Last Updated on December 31, 2023 by The Health Master
The Drugs Controller General of India (DCGI) has given the nod to the market authorization of two C-19 vaccines, Covaxin and Covishield, subject to certain conditions, today.
The Subject Expert Committee (SEC) of the Central Drugs Standard Control Organization (CDSCO) had recommended the upgradation of status for the vaccines from restricted use in emergency situations to a grant of new drug permission with conditions for the adult population on January 19, 2022.
The market authorization of two C-19 vaccines, Covaxin and Covishield, in the country by DCGI is subject to the following conditions:
- The firm shall submit data from overseas ongoing clinical trials of the product with due analysis on a six-monthly basis, or as and when available, whichever is earlier.

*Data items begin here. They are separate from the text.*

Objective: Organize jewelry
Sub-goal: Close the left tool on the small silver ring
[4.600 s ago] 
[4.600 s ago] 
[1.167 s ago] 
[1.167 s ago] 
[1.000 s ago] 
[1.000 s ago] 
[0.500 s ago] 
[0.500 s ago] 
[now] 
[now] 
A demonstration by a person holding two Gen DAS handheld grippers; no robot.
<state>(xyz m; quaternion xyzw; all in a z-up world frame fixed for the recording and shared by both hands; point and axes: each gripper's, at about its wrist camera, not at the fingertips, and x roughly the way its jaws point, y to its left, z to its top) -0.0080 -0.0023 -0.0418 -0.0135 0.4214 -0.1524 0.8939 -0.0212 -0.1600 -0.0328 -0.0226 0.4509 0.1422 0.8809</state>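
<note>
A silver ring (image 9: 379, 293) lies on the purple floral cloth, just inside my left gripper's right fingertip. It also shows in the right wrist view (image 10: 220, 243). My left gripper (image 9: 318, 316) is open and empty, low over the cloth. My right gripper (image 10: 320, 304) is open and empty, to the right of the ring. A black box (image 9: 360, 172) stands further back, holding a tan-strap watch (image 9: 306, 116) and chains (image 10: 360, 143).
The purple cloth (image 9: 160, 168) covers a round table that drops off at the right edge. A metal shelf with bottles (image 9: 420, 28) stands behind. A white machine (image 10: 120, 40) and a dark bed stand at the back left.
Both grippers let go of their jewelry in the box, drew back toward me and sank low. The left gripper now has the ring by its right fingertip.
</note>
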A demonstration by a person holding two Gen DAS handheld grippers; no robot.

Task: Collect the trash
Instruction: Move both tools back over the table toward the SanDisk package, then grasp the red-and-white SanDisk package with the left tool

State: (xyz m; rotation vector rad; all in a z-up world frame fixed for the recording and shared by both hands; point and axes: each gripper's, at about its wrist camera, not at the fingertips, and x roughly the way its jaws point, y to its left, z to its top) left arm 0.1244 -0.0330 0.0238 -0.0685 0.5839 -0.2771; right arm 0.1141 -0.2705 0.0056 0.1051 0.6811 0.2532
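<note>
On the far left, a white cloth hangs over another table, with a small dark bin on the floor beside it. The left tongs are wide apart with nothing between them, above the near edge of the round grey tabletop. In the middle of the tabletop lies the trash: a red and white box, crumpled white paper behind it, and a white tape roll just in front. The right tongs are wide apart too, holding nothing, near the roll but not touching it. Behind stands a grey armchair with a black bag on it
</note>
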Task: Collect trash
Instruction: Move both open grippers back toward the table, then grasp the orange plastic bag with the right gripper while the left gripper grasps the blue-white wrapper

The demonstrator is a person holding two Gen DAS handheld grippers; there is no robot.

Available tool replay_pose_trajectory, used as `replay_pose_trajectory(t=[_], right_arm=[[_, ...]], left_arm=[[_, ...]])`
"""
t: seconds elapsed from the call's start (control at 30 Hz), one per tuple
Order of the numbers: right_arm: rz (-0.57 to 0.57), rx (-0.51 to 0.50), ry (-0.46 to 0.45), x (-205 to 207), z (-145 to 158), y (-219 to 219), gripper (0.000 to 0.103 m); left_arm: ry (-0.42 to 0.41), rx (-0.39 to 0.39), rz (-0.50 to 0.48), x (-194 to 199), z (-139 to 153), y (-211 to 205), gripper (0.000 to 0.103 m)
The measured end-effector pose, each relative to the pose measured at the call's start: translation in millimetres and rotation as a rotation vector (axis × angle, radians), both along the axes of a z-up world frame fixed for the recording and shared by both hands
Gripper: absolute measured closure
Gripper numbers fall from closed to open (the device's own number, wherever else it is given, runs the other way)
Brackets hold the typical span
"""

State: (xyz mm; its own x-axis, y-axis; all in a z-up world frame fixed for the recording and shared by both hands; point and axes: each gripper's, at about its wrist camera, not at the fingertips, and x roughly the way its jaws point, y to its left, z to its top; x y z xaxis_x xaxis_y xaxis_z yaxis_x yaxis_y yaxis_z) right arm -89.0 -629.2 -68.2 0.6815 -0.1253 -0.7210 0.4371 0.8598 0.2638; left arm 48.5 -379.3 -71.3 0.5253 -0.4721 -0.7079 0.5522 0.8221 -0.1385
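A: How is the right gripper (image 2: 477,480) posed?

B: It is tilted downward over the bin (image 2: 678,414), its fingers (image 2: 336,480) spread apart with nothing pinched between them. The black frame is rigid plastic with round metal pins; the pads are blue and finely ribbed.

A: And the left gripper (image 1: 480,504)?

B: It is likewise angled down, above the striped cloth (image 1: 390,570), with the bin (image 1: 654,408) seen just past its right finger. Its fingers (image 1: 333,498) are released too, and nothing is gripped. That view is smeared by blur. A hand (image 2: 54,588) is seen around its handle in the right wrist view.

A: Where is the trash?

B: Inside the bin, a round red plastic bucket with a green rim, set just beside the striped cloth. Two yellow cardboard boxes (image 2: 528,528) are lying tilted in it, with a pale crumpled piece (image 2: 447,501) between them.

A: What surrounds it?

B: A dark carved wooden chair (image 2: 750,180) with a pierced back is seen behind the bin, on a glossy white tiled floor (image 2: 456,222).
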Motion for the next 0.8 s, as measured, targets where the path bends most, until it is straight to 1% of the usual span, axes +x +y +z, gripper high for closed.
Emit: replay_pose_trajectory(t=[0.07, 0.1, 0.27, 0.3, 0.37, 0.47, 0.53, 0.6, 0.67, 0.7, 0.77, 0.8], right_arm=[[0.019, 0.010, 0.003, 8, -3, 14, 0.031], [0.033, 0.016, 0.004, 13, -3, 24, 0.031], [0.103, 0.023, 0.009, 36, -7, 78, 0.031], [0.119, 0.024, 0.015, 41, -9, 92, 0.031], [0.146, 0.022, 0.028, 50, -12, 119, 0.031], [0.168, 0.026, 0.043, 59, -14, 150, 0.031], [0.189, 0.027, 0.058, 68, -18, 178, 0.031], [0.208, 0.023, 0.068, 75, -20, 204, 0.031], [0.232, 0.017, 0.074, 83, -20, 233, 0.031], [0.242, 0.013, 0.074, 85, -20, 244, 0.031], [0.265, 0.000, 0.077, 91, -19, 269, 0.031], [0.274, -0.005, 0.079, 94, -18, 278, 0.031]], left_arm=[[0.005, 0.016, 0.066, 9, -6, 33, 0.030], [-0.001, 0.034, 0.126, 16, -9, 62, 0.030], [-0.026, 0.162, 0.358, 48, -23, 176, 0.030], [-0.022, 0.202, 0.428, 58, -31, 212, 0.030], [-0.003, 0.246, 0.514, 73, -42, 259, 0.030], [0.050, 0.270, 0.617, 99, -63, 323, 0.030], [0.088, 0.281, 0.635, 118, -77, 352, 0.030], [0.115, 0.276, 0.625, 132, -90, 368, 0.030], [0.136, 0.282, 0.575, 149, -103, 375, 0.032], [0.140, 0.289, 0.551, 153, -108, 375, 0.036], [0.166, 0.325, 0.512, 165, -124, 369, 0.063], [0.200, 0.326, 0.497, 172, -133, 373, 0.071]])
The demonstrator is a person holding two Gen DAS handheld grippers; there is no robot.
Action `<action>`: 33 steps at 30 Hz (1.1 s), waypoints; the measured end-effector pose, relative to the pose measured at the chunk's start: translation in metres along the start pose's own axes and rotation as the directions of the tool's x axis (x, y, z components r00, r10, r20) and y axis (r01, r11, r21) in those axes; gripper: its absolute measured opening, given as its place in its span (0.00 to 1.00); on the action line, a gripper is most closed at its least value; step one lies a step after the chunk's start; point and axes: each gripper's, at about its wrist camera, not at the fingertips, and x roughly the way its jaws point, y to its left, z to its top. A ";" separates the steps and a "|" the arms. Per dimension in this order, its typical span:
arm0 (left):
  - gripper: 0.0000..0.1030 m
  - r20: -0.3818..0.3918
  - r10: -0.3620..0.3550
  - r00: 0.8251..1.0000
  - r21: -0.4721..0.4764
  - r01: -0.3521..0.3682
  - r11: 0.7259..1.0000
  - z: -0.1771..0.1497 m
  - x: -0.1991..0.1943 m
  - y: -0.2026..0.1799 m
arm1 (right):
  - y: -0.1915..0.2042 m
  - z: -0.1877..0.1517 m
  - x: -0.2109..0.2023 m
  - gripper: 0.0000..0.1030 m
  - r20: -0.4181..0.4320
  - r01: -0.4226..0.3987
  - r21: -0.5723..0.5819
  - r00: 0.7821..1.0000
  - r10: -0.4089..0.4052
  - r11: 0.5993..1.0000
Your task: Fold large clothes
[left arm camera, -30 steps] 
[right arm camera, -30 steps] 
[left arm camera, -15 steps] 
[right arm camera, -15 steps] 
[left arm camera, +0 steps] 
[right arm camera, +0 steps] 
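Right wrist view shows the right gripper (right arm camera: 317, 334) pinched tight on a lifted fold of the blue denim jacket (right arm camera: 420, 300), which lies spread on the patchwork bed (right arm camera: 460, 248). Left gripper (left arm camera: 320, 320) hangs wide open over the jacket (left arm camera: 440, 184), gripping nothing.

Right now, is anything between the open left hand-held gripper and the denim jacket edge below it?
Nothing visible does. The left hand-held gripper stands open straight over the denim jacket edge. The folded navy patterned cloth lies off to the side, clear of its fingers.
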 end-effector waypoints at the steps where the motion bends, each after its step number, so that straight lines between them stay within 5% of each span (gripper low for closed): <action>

- The vaccine shall be supplied for programmatic setting and all vaccinations done within the country to be recorded on the CoWIN platform. Adverse Events Following Immunization [AEFI], Adverse Events of Special Interest [AESI] shall continue to be monitored.
- The firm shall submit the safety data, including AEFI and AESI, with due analysis on a six-monthly basis, or as and when available, whichever is earlier, as per the NDCT Rules, 2019.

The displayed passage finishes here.